Optim MySQL: May 2008

Friday, May 30, 2008

Variable's Day Out #14: log_queries_not_using_indexes

Properties:

Applicable To	MySQL Server
Server Startup Option	`--log-queries-not-using-indexes`
Scope	Global
Dynamic	Yes
Possible Values	Boolean
Default	False
Category	Performance, Monitoring, Best Practices

Description:

If you have slow query logs enabled (with --log-slow-queries), this variable will help interpret all those queries that are not using indexes as slow queries.

Usage:

While designing a MySQL oriented application, I generally design my schema first without introducing any index (only exception being the PRIMARY ones). Get the application ready. Next enable log_queries_not_using_indexes and start index usage testing. Analyze all queries, introduce indexes one by one and you are all set to go. This helps a lot in rewriting queries, figuring out the best possible index etc. Many times I have seen the need for swapping WHERE clause CONDITIONS for making it possible for the query to use an existing index.

For already deployed systems' performance glitches and production outages, this flag do serve as a starting point.
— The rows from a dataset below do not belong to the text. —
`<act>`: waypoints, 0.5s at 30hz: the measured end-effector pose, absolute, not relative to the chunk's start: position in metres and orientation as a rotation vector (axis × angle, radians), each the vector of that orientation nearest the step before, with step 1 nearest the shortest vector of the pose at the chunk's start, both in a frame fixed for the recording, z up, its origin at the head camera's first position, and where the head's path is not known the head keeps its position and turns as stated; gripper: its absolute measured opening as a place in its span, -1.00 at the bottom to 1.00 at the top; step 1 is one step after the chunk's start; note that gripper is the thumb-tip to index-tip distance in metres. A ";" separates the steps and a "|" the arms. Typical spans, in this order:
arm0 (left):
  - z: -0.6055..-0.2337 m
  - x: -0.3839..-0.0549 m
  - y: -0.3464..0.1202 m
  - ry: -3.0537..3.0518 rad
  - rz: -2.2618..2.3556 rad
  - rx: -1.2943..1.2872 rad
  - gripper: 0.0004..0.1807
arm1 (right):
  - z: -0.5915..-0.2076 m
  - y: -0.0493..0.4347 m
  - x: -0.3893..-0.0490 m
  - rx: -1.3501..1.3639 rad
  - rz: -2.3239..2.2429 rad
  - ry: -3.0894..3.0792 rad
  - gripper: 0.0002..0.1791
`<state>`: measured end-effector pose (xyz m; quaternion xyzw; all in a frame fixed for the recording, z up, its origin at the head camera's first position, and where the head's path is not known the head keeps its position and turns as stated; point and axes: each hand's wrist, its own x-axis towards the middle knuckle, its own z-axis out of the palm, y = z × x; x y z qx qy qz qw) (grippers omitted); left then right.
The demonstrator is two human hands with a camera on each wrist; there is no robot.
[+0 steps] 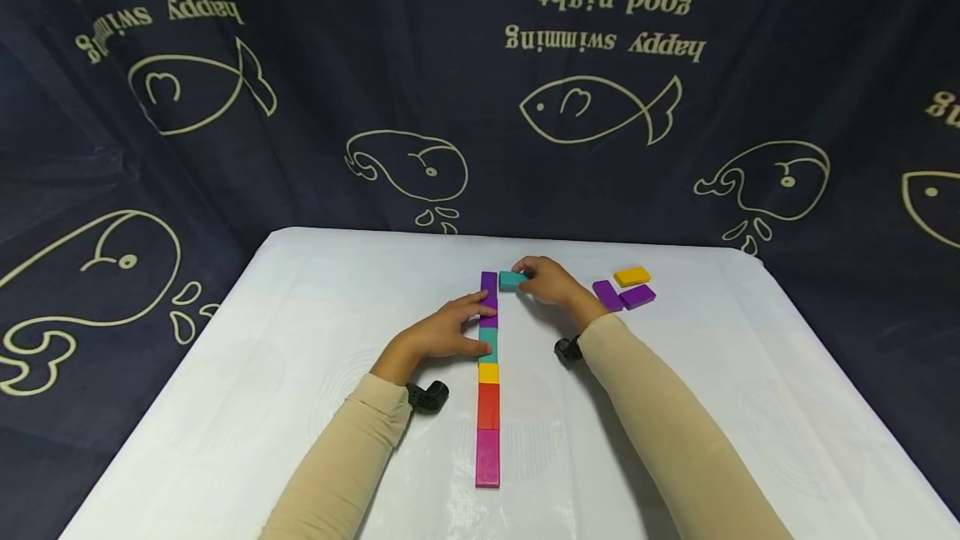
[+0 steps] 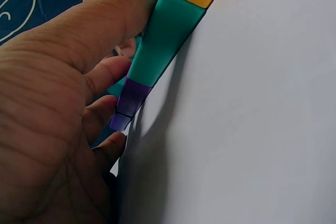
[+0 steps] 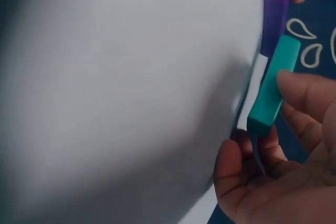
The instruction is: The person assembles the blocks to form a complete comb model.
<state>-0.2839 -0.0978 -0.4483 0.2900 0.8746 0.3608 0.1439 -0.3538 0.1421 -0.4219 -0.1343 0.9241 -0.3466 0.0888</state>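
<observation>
A straight row of coloured blocks runs up the table: a magenta block (image 1: 487, 458), a red block (image 1: 488, 406), a yellow block (image 1: 488, 372), a teal block (image 1: 487, 340) and purple blocks (image 1: 489, 283) at the far end. My left hand (image 1: 447, 328) lies along the row's left side, its thumb at the teal block and its fairly straight fingertips on the purple ones. With thumb and fingers my right hand (image 1: 551, 281) pinches another teal block (image 3: 275, 87). That block lies crosswise, just right of the row's far purple end.
To the right of the right hand, a loose yellow block (image 1: 632, 276) lies by two purple blocks (image 1: 638, 297) on the white table (image 1: 247, 415). Behind the table's far edge hangs a dark blue cloth (image 1: 480, 90) with fish drawings. Each wrist wears a black camera mount (image 1: 428, 397).
</observation>
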 end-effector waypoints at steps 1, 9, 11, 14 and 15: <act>-0.448 -0.284 -0.098 2.519 1.043 0.835 -0.28 | -0.423 0.141 -0.354 -0.386 -1.027 2.756 -0.66; -0.447 -0.283 -0.098 2.516 1.049 0.830 -0.28 | -0.425 0.138 -0.355 -0.344 -1.003 2.779 -0.65; -0.448 -0.284 -0.098 2.513 1.051 0.828 -0.28 | -0.426 0.137 -0.355 -0.337 -0.993 2.779 -0.64; -0.448 -0.284 -0.098 2.508 1.058 0.827 -0.28 | -0.426 0.137 -0.356 -0.333 -0.962 2.794 -0.63; -0.448 -0.284 -0.098 2.507 1.060 0.825 -0.29 | -0.426 0.136 -0.356 -0.335 -0.950 2.801 -0.63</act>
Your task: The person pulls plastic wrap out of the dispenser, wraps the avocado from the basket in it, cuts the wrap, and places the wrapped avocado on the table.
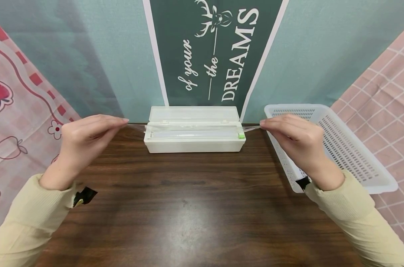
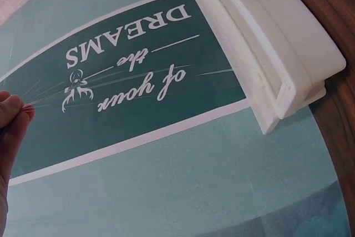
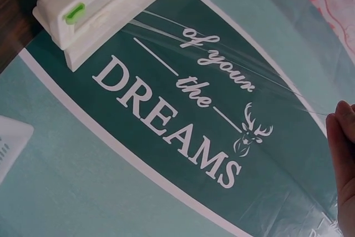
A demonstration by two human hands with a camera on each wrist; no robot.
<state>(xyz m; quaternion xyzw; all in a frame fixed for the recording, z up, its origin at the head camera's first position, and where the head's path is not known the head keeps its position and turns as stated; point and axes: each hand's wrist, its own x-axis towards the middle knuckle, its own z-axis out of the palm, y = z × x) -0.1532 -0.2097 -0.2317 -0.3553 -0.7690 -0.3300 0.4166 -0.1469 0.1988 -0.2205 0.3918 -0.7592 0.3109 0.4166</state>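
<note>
A white cling film dispenser stands at the back of the table, its translucent lid raised. Clear cling film stretches out of it to both sides, gathered into creases toward the fingers. My left hand pinches one corner of the film to the left of the dispenser. To the right, my right hand holds the other corner between thumb and fingertips. A green slide cutter sits at the dispenser's right end. The wrist views show the film as see-through, with fine stretch lines.
A white perforated basket stands on the right, partly behind my right hand and forearm. Dark wood tabletop extends in front of the dispenser. Behind hangs a teal cloth with lettering; patterned pink cloths hang at both sides.
</note>
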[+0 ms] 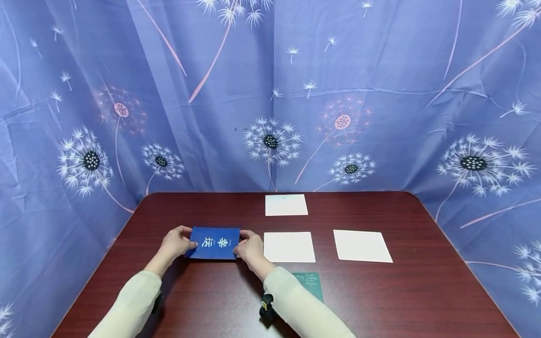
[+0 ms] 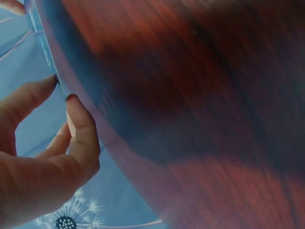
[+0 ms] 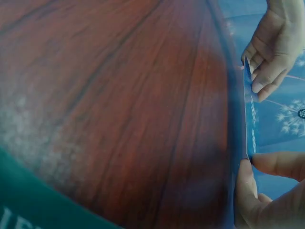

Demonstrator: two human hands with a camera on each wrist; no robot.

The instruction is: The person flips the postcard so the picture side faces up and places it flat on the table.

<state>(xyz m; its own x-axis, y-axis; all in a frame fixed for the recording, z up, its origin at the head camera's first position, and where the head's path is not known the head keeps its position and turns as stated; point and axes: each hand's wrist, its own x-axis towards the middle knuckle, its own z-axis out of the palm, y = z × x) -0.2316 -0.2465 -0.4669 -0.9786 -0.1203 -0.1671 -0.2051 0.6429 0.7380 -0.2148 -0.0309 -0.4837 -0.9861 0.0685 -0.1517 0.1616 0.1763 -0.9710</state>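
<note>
A blue card (image 1: 213, 237) with white Chinese characters is held between both hands over the left part of the table. The left hand (image 1: 176, 242) pinches its left edge, thumb on the printed face and fingers behind. At the opposite edge, the right hand (image 1: 251, 249) pinches it the same way. Seen edge-on in the left wrist view, the card (image 2: 45, 47) is thin, with the left thumb and fingertips at its end. In the right wrist view the card (image 3: 249, 114) stands above the table surface, both hands gripping its ends.
White cards lie on the dark red table (image 1: 380, 300): one at the back (image 1: 286, 205), one in the middle (image 1: 289, 247), one at the right (image 1: 362, 246). A green card (image 1: 312, 284) with characters is partly hidden under the right sleeve. A dandelion-patterned curtain (image 1: 270, 94) hangs behind.
</note>
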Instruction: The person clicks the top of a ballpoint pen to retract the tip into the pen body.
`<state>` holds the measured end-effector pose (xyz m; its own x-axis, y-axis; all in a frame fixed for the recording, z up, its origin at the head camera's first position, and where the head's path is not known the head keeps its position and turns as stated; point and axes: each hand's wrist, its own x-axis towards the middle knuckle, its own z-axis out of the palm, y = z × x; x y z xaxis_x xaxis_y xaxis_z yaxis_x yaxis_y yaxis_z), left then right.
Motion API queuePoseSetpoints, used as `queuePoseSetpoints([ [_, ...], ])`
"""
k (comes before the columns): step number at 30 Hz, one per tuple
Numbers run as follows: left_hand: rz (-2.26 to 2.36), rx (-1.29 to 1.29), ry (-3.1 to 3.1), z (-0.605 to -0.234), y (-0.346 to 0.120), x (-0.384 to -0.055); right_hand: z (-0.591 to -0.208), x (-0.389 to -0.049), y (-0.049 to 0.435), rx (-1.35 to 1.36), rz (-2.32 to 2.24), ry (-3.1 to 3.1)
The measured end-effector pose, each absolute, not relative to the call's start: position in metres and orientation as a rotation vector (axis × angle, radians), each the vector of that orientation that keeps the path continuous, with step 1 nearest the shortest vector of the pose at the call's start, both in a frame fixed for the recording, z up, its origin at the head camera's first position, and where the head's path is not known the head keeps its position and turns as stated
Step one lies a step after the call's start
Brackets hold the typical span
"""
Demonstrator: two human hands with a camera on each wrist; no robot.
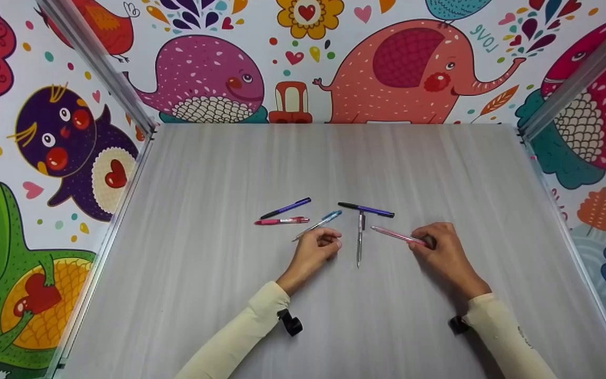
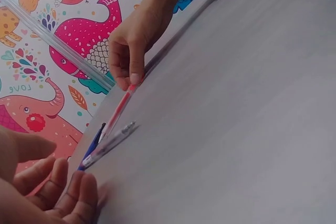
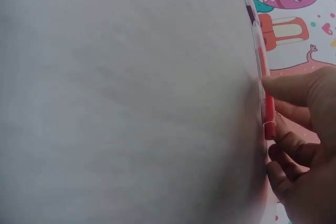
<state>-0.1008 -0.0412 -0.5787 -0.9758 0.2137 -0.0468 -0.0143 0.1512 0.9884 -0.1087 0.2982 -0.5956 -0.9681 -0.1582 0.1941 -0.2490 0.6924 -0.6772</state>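
While a clear-barrelled pen (image 1: pixel 360 242) lay on the counter (image 1: pixel 219 305) with its narrow tip toward the near side, the right hand (image 1: pixel 445 255), to the right of it, pinched a pink pen (image 1: pixel 393 233) between thumb and finger, the other fingers bent. The pink pen slanted across so that its free end stopped just beside the clear-barrelled pen, on its right; whether that end touched the counter could not be told. Left of the clear-barrelled pen hung the left hand (image 1: pixel 320 247), its fingers loosely bent around nothing. Just beyond its knuckles lay a light-blue pen (image 1: pixel 319 225), slanting, left of the clear-barrelled pen; it was unclear whether the hand touched it. Farther left of the clear-barrelled pen lay a red pen (image 1: pixel 282 221) and a blue-and-black pen (image 1: pixel 286 208), close to each other. Across the far end of the clear-barrelled pen lay a dark blue pen (image 1: pixel 374 211), the two making a rough T, though contact between them was hard to judge. Well beyond the clear-barrelled pen stood a printed wall with a coral elephant (image 1: pixel 408 73).
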Motion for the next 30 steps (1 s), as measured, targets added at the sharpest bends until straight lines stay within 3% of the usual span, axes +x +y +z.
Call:
queuePoseSetpoints([
  [13, 1.877, 0.277, 2.455, -0.577, -0.018, -0.094, -0.585, -0.120, 0.269, 0.467, 1.132, -2.654],
  [30, 1.468, 0.323, 2.874, -0.583, 0.012, -0.086, -0.582, -0.136, 0.234, 0.527, 1.117, -2.654],
])
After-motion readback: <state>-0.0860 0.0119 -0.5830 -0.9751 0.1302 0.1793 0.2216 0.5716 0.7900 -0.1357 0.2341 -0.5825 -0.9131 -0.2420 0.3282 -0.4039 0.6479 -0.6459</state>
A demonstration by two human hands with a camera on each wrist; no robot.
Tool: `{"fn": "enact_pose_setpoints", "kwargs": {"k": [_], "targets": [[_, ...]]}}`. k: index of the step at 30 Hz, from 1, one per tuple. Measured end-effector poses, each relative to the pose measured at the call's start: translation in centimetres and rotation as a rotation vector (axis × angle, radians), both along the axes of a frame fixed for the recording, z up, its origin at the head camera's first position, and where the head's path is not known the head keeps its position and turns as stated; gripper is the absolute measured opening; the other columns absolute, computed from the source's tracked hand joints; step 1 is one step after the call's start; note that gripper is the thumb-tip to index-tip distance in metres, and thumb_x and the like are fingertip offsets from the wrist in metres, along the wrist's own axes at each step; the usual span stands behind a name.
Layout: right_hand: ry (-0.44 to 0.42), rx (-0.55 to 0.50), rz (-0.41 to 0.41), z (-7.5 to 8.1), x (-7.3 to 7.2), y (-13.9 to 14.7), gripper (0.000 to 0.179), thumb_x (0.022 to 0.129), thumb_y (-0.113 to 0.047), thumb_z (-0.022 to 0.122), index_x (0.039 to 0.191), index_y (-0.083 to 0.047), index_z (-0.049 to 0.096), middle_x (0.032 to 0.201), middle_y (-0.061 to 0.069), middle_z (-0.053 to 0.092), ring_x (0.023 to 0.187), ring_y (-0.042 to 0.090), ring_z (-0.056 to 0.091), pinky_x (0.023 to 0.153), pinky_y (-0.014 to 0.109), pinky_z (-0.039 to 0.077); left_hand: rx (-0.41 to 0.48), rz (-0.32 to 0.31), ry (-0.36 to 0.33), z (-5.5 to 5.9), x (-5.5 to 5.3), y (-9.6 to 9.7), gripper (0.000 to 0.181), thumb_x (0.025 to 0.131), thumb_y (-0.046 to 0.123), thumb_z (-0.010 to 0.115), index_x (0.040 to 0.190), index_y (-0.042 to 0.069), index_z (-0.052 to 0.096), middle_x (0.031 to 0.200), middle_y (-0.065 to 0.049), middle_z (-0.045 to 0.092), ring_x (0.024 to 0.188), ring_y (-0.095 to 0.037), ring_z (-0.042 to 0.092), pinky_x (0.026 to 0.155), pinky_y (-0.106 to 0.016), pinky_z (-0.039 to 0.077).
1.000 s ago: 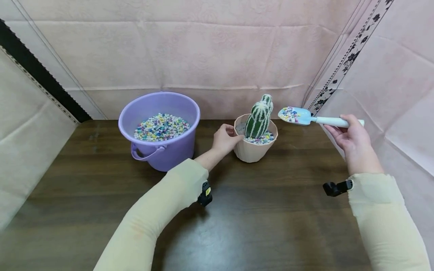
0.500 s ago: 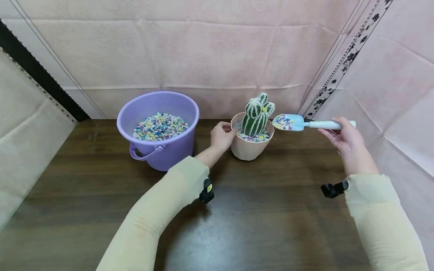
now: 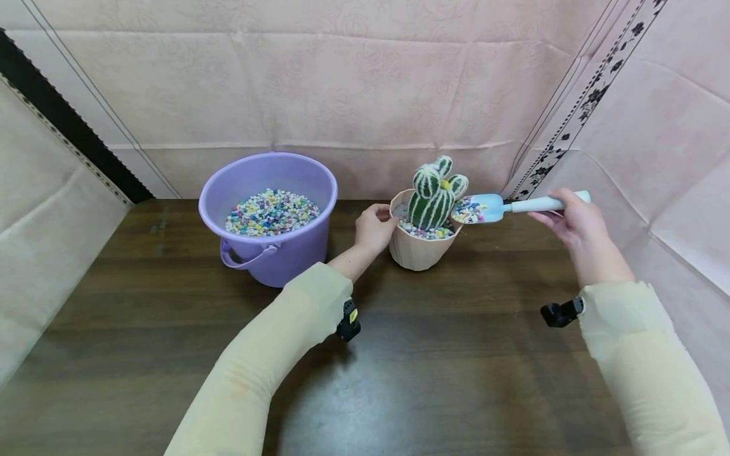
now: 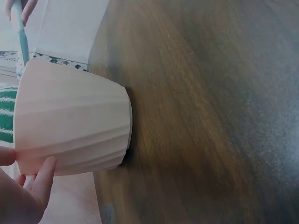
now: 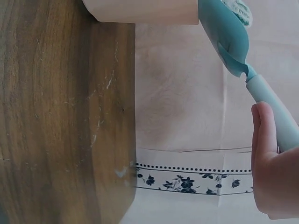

Though as always, usage of a variable is subject to circumstances. For my conditions and usage pattern, this variable comes very handy.

Read more:

Hope you enjoyed reading this.

Tuesday, May 20, 2008

Variable's Day Out #13: binlog_format

Properties:

Applicable To	MySQL Server
Introduced In	5.1.5
Server Startup Option	--binlog-format=<value>
Scope	Both
Dynamic	Yes
Possible Values	enum(ROW, STATEMENT, MIXED)
Default	< 5.1.12: STATEMENT >= 5.1.12: MIXED
Categories	Replication, Performance

Description:

Starting with 5.1.5, MySQL has implemented ROW based replication format which logs the physical changes to individual row changes. This looks like the most optimal way to many users. But it is not always, rather not optimal most of the times. E.g. consider a statement that does bulk insert of thousands of rows. In ROW based logging, there will be those many entries in binlog and otherwise it would have been just one single statement.

STATEMENT based replication, the old good historical way, propagates SQL statements from master to slave and has been working good all those years except for few cases like statements using non deterministic UDFs.

In MIXED format, MySQL uses STATEMENT based replication by default other than a few cases like

when USER(), CURRENT_USER() are used
when a call to UDF is involved
when 2 or more tables with AUTO_INCREMENT columns are updated.

... For full list of all such cases, refer the official documentation.

What about UDF's?

A user defined function or stored procedure is very hard to predict. In such cases, statement based replication can create inconsistencies. Few days back, I saw a case where a table included in Replicate_Ignore_Table list was propagating statements from a procedure. If one has procedures and such cases, consider using ROW or MIXED mode replication.

What to use?

Though ROW based replication is the safest in case of creating inconsistencies, it may lead to sheer performance degradation thanks to binlog size. On the other hand STATEMENT based replication has drawbacks like with UDFs etc. IMHO, MIXED mode is the best way out unless you have some very special case. The only problem is that there might be more cases that need to be handled by mixed mode than currently being served. We need time's stamp on it. :)

Read more:

Hope you enjoyed reading this.

Monday, May 19, 2008

Variable's Day Out #12: innodb_flush_method

Properties:

Applicable To	InnoDB on Unix like OS
Server Startup Option	--innodb_flush_method=<value>
Scope	Global
Dynamic	No
Possible Values	enum(O_DSYNC, O_DIRECT, <<none>> )
Default Value	<<none>>
Category	Performance

Description:

This variable changes the way InnoDB open files and flush data to disk and is should be considered as very important for InnoDB performance. By default, InnoDB uses fsync() (without O_DSYNC) to flush both log and data files.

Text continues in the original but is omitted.